» **WHAT THE TASK ASKS**
From the material below, reproduce exactly the stretch of lines that begins with the line holding "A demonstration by" and ends with the line holding "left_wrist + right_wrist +", skipping the pictures.

-- RECORDED INFORMATION follows --

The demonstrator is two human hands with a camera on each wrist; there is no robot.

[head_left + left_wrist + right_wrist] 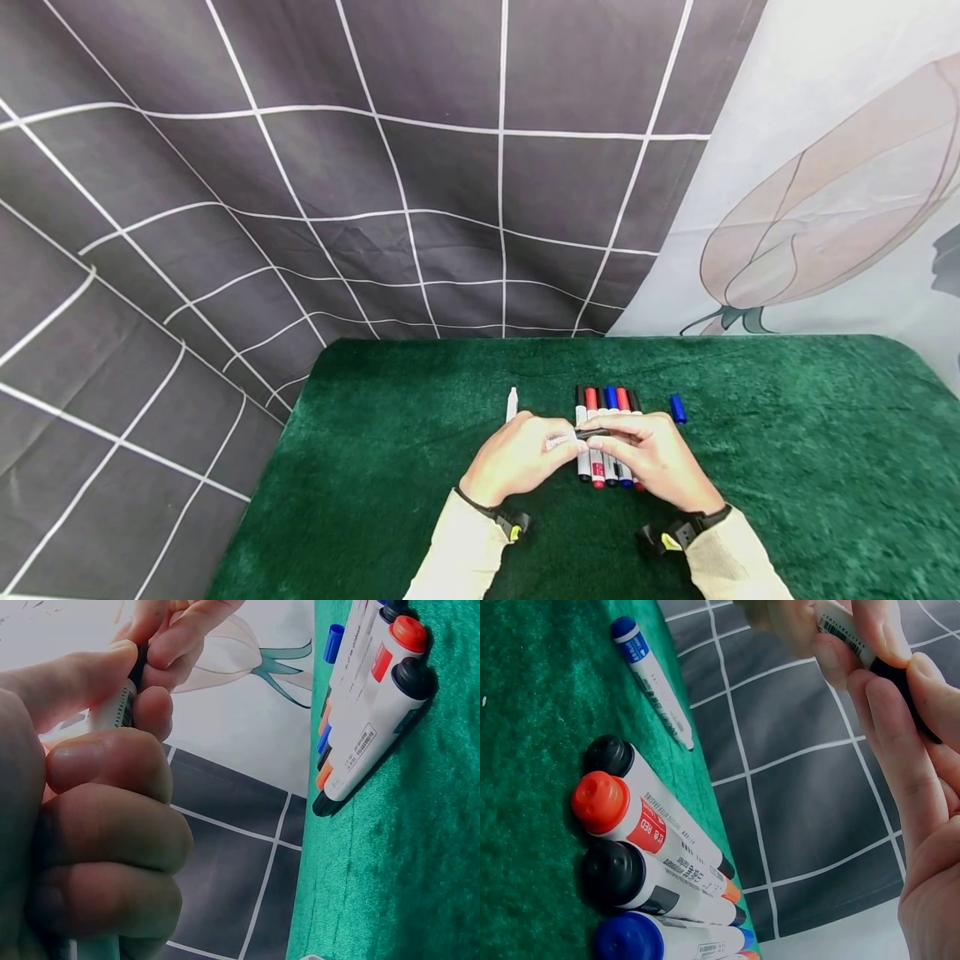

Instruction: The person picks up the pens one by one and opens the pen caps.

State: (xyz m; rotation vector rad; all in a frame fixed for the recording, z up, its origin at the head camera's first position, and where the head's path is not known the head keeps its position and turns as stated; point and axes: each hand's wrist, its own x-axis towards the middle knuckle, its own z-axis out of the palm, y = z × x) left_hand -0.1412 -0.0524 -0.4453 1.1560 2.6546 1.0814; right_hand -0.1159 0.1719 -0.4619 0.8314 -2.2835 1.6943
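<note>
Both hands meet over a row of markers on the green cloth. My left hand [517, 457] grips the white barrel of a marker [840, 626], its fingers curled round it. With thumb and fingertips my right hand [651, 454] pinches the marker's black cap [900, 681]. The marker is held up off the cloth, and part of it is hidden by the fingers. Below lie several white markers [675, 806] side by side, with black, red and blue ends. Left of them lies a blue-ended marker [656, 690] with no cap on its white tip.
A loose blue cap [678, 409] lies right of the row. The green cloth [360, 475] covers the table. Behind it hangs a dark fabric [450, 167] with white grid lines, and a white one [750, 267] with a flower print at the right.
</note>
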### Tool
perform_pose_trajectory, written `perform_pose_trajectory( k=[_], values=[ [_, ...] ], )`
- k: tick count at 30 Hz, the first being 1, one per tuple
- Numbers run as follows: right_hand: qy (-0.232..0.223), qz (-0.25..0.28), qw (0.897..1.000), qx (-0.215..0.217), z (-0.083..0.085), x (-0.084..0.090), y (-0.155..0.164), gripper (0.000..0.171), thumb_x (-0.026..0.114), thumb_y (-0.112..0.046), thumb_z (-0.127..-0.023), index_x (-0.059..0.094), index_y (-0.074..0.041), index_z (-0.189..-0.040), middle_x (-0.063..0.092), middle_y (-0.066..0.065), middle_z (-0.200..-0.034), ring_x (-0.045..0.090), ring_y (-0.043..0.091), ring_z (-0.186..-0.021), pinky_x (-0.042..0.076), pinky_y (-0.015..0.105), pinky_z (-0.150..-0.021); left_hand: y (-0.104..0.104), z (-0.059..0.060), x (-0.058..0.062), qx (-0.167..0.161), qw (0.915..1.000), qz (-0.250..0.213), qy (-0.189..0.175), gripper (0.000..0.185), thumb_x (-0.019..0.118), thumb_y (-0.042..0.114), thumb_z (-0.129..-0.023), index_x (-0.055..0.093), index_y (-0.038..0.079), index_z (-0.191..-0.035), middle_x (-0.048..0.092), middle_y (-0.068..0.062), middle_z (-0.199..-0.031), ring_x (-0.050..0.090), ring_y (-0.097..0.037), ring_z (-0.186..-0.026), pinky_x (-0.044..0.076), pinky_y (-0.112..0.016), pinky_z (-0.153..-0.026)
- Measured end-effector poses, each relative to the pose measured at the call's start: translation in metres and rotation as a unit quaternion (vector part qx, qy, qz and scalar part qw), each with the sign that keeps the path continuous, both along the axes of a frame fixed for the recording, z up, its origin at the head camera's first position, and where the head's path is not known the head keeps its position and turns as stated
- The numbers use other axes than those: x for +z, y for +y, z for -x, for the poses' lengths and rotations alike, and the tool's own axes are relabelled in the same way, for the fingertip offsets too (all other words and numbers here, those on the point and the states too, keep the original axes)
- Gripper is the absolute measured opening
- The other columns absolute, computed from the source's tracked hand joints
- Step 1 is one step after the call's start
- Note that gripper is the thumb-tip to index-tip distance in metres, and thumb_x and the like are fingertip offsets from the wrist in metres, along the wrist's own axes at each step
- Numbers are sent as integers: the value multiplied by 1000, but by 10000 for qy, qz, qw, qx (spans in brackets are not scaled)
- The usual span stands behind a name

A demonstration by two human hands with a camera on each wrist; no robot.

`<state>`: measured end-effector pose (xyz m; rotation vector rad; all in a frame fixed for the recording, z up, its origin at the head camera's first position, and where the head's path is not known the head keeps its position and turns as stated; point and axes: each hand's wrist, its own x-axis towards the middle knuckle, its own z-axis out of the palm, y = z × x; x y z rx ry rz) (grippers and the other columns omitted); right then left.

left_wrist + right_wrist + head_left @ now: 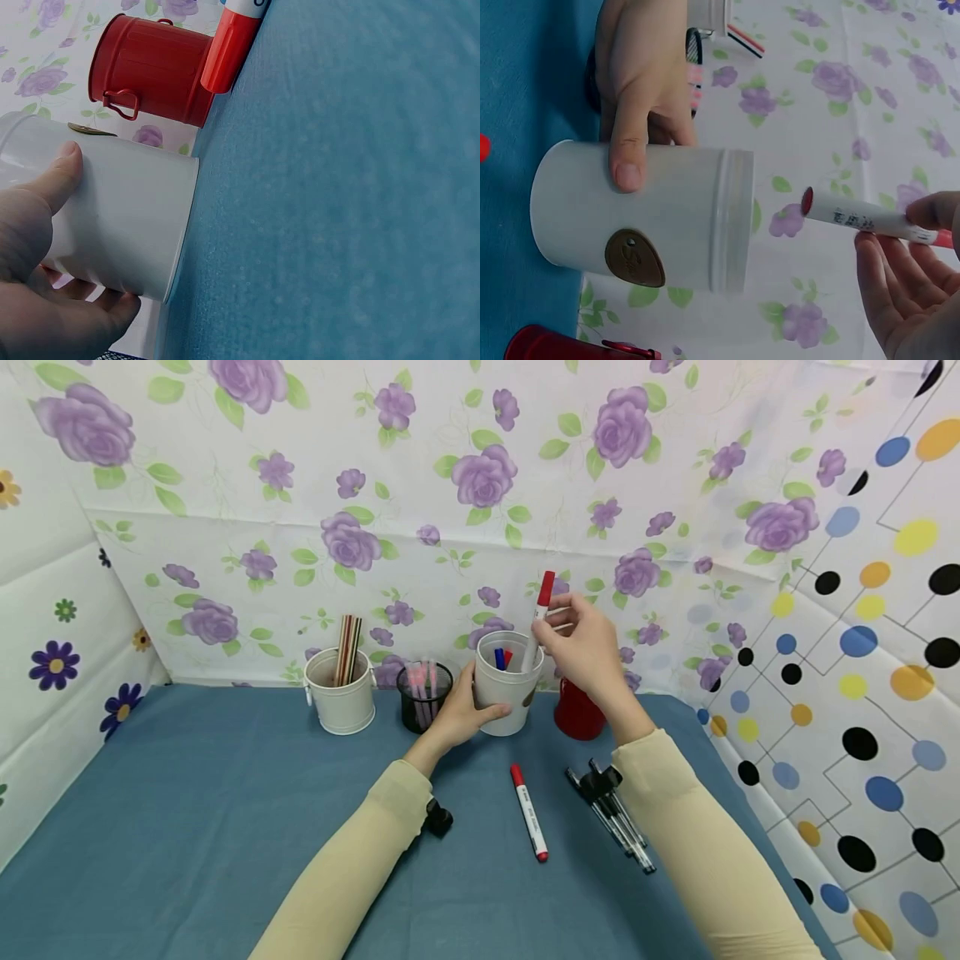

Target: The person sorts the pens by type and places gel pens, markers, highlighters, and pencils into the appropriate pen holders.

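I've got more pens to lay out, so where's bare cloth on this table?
Free: the blue cloth left of the left arm, before the white bucket. Crowded: between the arms, the red marker and black pens.

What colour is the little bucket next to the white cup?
Red; the bucket shows best in the left wrist view.

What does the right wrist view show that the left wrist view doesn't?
Only right wrist: the right hand pinching a marker near the cup's mouth, and the cup's brown badge. Only left wrist: a red marker cap on the blue cloth. Both: the left hand gripping the white cup, and the red bucket.
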<state>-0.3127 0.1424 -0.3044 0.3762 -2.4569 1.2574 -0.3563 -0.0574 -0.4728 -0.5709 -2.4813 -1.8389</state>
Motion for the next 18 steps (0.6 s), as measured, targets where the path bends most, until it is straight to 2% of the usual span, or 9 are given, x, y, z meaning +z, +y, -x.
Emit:
perform_pose_trajectory(
  k=[4,7,12,18],
  values=[
    [269,26,9996,-112,15,-4,-8,36,73,-23,-100,65,-4,-129,76,15,-110,75,30,-93,64,44,-83,0,0,0,0,10000,32,-37,103,85,32,-94,17,19,-170,37,-12,-162,42,-30,-148,35,-54,-124],
    [344,-44,9993,-110,26,-11,-15,35,74,-21,-100,65,-3,-128,76,17,-109,75,32,-94,63,47,-88,0,0,1,-5,10000,26,-51,101,85,32,-94,18,19,-170,37,-12,-162,42,-30,-148,35,-54,-124],
    [233,-124,9996,-85,39,-28,-24,32,73,-18,-100,66,-2,-126,77,18,-108,75,32,-94,63,46,-88,-1,0,2,-31,10000,2,-14,102,85,30,-95,18,18,-170,37,-13,-162,41,-33,-149,34,-56,-123],
    [-48,-159,9999,-13,45,-47,-25,30,72,-18,-101,65,-2,-126,75,18,-109,74,32,-97,63,47,-90,1,2,0,-16,10000,54,-9,101,85,31,-95,18,18,-169,38,-12,-161,42,-31,-148,35,-54,-124]
  ],
)
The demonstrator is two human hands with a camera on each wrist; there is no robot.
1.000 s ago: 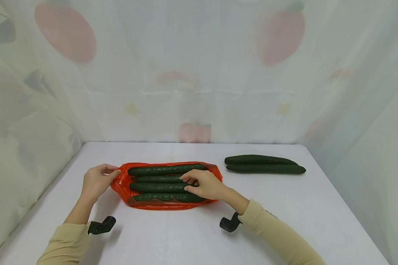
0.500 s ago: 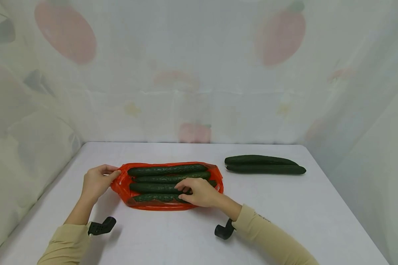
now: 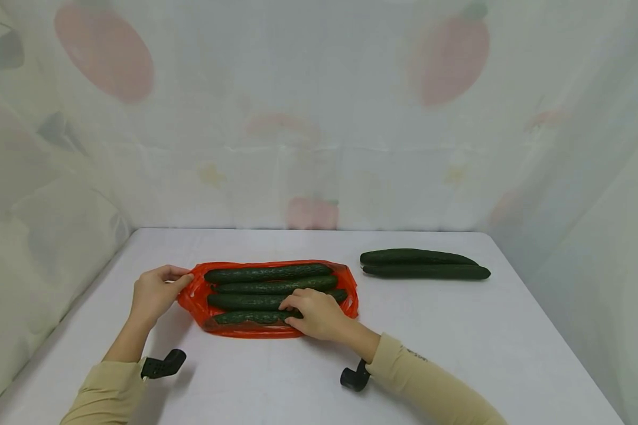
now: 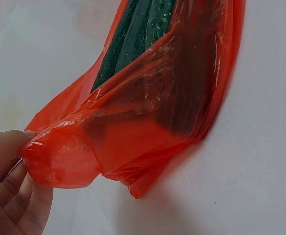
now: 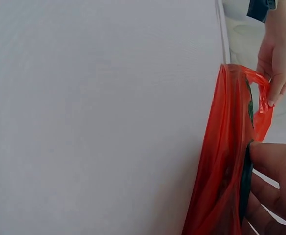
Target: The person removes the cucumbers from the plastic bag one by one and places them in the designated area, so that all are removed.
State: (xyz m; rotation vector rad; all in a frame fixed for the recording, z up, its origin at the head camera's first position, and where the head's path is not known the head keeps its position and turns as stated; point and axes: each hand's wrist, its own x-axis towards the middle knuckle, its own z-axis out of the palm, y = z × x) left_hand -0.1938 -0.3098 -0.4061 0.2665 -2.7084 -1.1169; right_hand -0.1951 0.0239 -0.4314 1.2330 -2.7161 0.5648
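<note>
from the head view, my left hand (image 3: 156, 290) pinches the left end of the red bag (image 3: 197, 301) on the white table (image 3: 457, 330); my right hand (image 3: 313, 313) curls over the nearest cucumber (image 3: 244, 317) inside. best to keep the bag pinned while drawing that cucumber out level. left wrist view: my fingertips (image 4: 13, 188) pinch bunched plastic. right wrist view: my fingers (image 5: 275, 161) lie on the cucumber's dark skin.
</note>
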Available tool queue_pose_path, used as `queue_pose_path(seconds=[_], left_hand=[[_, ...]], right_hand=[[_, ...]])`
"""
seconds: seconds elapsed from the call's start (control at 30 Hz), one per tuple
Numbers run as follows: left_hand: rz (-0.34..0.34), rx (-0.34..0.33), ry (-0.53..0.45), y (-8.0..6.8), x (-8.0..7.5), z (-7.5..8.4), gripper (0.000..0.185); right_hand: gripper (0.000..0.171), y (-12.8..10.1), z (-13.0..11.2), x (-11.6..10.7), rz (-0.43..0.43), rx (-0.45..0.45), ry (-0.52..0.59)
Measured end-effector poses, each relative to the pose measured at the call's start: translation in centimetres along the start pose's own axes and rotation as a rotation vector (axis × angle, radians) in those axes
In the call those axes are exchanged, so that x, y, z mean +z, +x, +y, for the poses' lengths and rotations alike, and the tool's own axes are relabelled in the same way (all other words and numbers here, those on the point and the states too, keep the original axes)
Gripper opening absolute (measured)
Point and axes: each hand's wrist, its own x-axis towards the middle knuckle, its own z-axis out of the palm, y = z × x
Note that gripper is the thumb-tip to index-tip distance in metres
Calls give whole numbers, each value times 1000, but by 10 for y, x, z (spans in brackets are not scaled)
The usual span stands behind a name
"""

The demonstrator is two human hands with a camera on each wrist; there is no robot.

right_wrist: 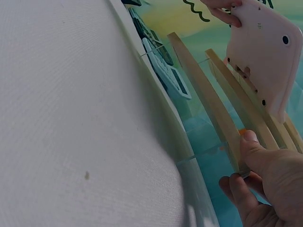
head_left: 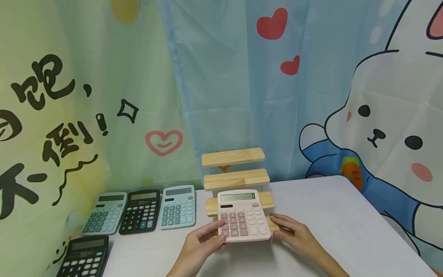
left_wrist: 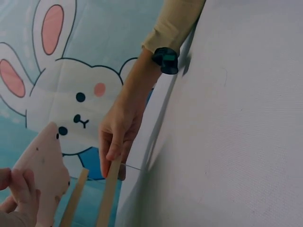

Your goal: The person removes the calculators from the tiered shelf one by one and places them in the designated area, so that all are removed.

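A pink calculator [head_left: 238, 219] is tilted up, its keys and screen facing me. My left hand [head_left: 202, 238] grips its left edge between thumb and fingers; the left wrist view shows this hand [left_wrist: 21, 194] at the border and the calculator's back [left_wrist: 45, 165]. Behind stands a tiered rack with wooden slats [head_left: 237, 179] on clear supports. With the right hand [head_left: 299, 236] I pinch the end of the lowest slat [head_left: 273, 224], mostly hidden behind the calculator. In the right wrist view the thumb lies on this slat [right_wrist: 208, 104], fingers beneath.
Left of the rack, two light blue calculators [head_left: 105, 215] and a black calculator [head_left: 141, 211] lean in a row at the back. Another black calculator [head_left: 84, 256] is nearer on the left. A printed curtain [head_left: 221, 96] hangs behind the white table [head_left: 322, 207].
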Motion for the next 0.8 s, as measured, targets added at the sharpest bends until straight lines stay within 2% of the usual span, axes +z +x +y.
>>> queue_pose_path(seconds=[0.43,0.63,0.8], left_hand=[[37,-8,58,-16,-10,0,62],[48,-15,81,-25,-23,-2,64],[74,-15,89,-38,-38,-6,68]], right_hand=[[40,-1,-1,-2,13,18,-8],[40,-1,-1,-2,8,11,22],[40,-2,-2,-2,-9,7,0]])
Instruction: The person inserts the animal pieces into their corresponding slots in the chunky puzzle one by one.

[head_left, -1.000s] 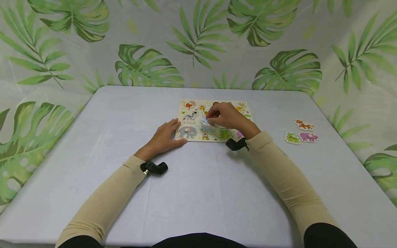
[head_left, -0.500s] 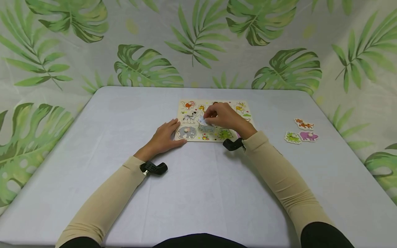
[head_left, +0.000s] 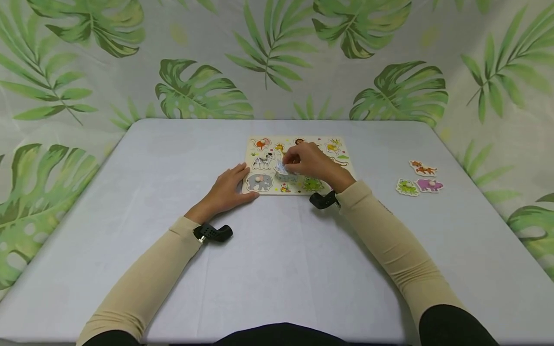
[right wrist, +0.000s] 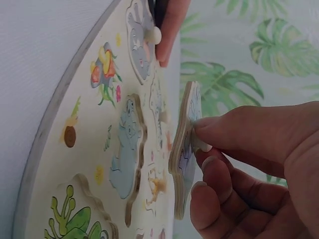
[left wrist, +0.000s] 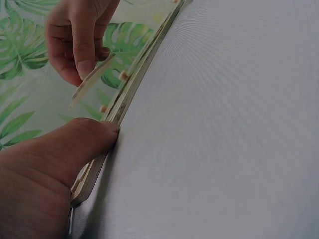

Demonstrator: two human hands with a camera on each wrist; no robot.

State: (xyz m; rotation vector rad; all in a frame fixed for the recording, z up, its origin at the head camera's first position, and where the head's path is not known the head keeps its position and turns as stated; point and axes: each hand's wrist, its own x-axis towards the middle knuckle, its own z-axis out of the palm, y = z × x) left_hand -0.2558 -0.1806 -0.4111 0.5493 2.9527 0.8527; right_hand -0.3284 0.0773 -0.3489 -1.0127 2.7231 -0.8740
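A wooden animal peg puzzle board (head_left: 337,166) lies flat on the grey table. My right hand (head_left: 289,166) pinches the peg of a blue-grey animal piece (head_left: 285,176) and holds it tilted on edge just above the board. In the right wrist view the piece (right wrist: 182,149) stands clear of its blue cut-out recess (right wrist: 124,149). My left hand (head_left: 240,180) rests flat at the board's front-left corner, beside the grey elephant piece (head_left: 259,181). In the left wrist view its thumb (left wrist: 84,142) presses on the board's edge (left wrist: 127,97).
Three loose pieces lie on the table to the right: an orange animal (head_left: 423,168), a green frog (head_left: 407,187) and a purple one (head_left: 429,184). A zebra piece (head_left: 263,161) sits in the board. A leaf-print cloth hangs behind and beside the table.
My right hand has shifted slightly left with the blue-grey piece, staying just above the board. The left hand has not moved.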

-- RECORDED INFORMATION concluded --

» **RESPONSE**
A demonstration by two human hands with a camera on each wrist; no robot.

`<state>`: measured end-effector pose (xyz m; rotation vector rad; all in a frame fixed for the recording, z up, its origin at the head camera's first position, and where the head's path is not known the head keeps its position and turns as stated; point and axes: each hand's wrist, its own x-axis towards the middle knuckle, its own z-axis out of the palm, y = z × x; x y z rx ry rz) (grippers and the other columns omitted); right then left.

left_wrist + right_wrist + head_left @ now: 

With this, the answer is done.